Meanwhile, recruiters say they still face the pre-Genesis pressures to make their quotas, despite the new hurdles.
“I’ll walk around Walmart at 11 o’clock at night just begging someone to sit down in my chair so I can go home,” said Jon Johnson, a Marine recruiter. “I’ve got a wife and two kids. This sh-t’s not it.”
Yes means ‘your enlistment stops’
Recruiters have a tongue-in-cheek saying about how an applicant’s answers to yes-or-no questions on the military’s medical history questionnaire decides their fate.
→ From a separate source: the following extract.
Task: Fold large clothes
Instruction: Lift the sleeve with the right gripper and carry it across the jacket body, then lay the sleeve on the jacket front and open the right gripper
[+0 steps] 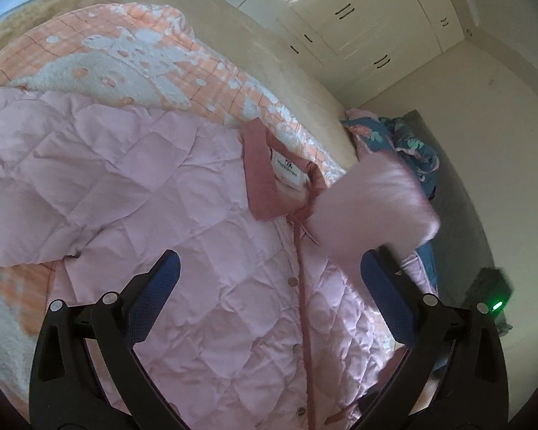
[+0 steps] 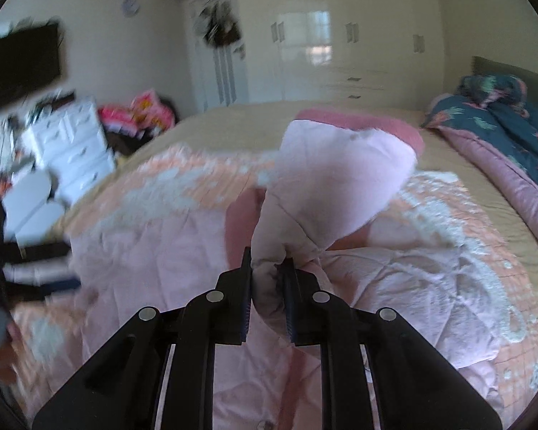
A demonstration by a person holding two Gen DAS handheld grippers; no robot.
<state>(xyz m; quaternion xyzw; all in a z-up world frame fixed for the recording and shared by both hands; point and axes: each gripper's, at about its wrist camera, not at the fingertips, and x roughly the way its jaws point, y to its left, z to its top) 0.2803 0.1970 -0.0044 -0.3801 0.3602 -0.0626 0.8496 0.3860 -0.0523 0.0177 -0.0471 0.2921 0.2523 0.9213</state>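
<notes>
A peach and white patterned blanket (image 1: 132, 53) covers the beige bed (image 2: 233, 114), reaching beyond the claw tips and to both sides of them. Far ahead of the claw stand glossy cream wardrobes (image 2: 340, 46) and a white door (image 2: 215, 57). To the left of the claw there is a white chest of drawers (image 2: 71, 139), with a dark screen (image 2: 18, 71) above it. A dark blue floral quilt (image 2: 502, 114) lies to the right of the claw, at the bed's head.
</notes>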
The form requires yes or no answers. Hay fever? A change of menstrual pattern? Broken bones?
“Yes” stands for “your enlistment stops.” “No” stands for “numerous opportunities.”
“You never had asthma. You never had ADHD,” the Navy recruiter said. “You broke your leg when you were six? “Don’t talk about it.”
In the Air Force, Genesis’ arrival is disqualifying more applicants during the medical process, while making medical screenings longer, Maj. Gen. Edward Thomas, head of Air Force Recruiting Service, told Military Times in February.
Applicants don’t formally sign up until they’re cleared, and that longer process gives them more time to back out.
“Genesis is the right thing to do — it’s mandated by Congress,” Thomas said. “But it wasn’t ready for deployment in recruiting.”
“If MHS Genesis had not been implemented in recruiting at the same time that the recruiting market had a sharp downturn, it would have been far more manageable,” he added.
The Army did not directly answer questions about whether Genesis is driving recruitment challenges, but Army Recruiting Command spokesman Maj. Tom Piernicky acknowledged that sorting through the medical records Genesis flags “is time consuming and labor intensive, and has added an element of complexity to the accessions process for initial entry applicants.”
“The Army is committed to maintaining high enlistment standards, and MHS Genesis has helped the Army to better determine an applicant’s suitability for Service from a health and safety standpoint,” Piernicky said. “With regard to current challenges, the Army, along with the other services, continue to face unprecedented recruiting conditions due to a combination of factors.”
Navy Recruiting Command spokesman Cmdr. Dave Benham said the access to additional information that Genesis provides increases “average processing time,” but that the system allows the Navy to make more informed decisions regarding an applicant’s medical history.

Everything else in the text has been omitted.